Наташа подняла свою рюмку.

— Ты должен сказать тост.

— Будем здоровы, — предложил он.

— Нет, это некрасивый тост.

— Некрасивый? За то, чтобы в жизни у людей было больше красивого.

Она коснулась его стопки дном рюмки.

После ужина она открыла виктролу, перевернула пластинку, и снова комната наполнилась мягкой ритмичной музыкой.

— Тебе хорошо у нас?

— Хорошо. Лучше, чем в госпитале.

— Чем в госпитале?

— Ага. Понимаешь, мне здорово повезло в прошлом году. Я попал в настоящий госпиталь — в Куйбышеве. Сейчас госпитали больше всего помещаются в школах и всяких других домах; раненых много. А я попал в настоящий, то есть раньше там была больница. Я был ранен в ногу, в бедро. Там тоже чисто, светлые комнаты и кровати, а не топчаны. У офицеров даже биллиард был. И ходили они не в халатах, а в пижамах, в полосатых штанах и куртках. Как у каторжников в Америке.

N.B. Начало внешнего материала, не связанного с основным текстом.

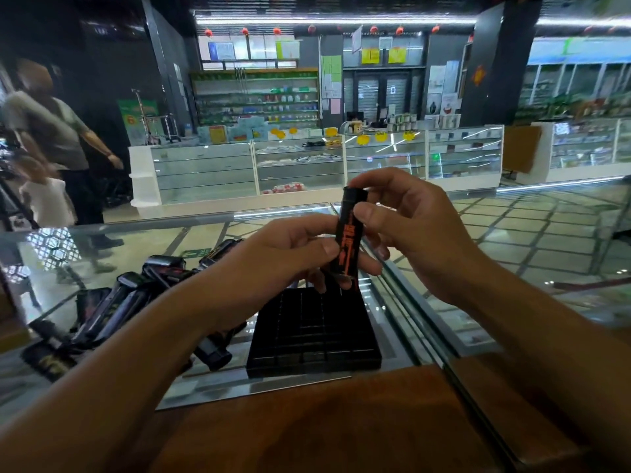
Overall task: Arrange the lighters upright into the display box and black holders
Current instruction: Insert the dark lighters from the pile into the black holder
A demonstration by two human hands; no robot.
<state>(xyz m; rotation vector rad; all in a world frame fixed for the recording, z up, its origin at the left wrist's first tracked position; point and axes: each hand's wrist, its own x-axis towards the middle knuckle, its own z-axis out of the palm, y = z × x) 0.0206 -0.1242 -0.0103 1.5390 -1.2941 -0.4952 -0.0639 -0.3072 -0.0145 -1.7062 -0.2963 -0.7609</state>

— Откуда ты знаешь, как ходят каторжники?

— Где-то видел картинку.

— Чай или кофе? — спросила она.

— Что есть.

— А что ты хочешь?

— Да все равно. С чем меньше надо возиться.

Этот ответ ей не понравился.

— Но я с удовольствием это делаю, я не вожусь.

— Я не хотел тебя обидеть. Сделай то, что хочешь.

Чай они пили, сидя рядом на диване. Наташа принесла из своей комнаты низкий узкий столик, поставила на него чашки, рислинг и рюмки, варенье, сахар, достала из буфета пачку печенья.

Они слушали музыку и смотрели, как отгорал на небе закат.

— Завтра мне надо сходить в госпиталь, — сказал потом он.

— В какой?

— Какой здесь ближе?

— Есть один через два квартала.

— В него я и пойду.

— Обязательно завтра?

— Не обязательно, но лучше завтра. Пусть они дадут мне справку. Отпуск кончается. Надо справку, иначе меня могут забрать как дезертира.

— А плечо?

— Что плечо? И с плечом я в армии. Госпиталь — это тоже армия.

Она постелила ему на диване. Ему было приятно смотреть, как она заботится о нем. Правда, о нем уже заботились девушки и женщины в госпиталях, но там они заботились обо всех, в этом был смысл их работы, а здесь девушка, и очень красивая девушка, заботилась только о нем и делала это не по долгу службы.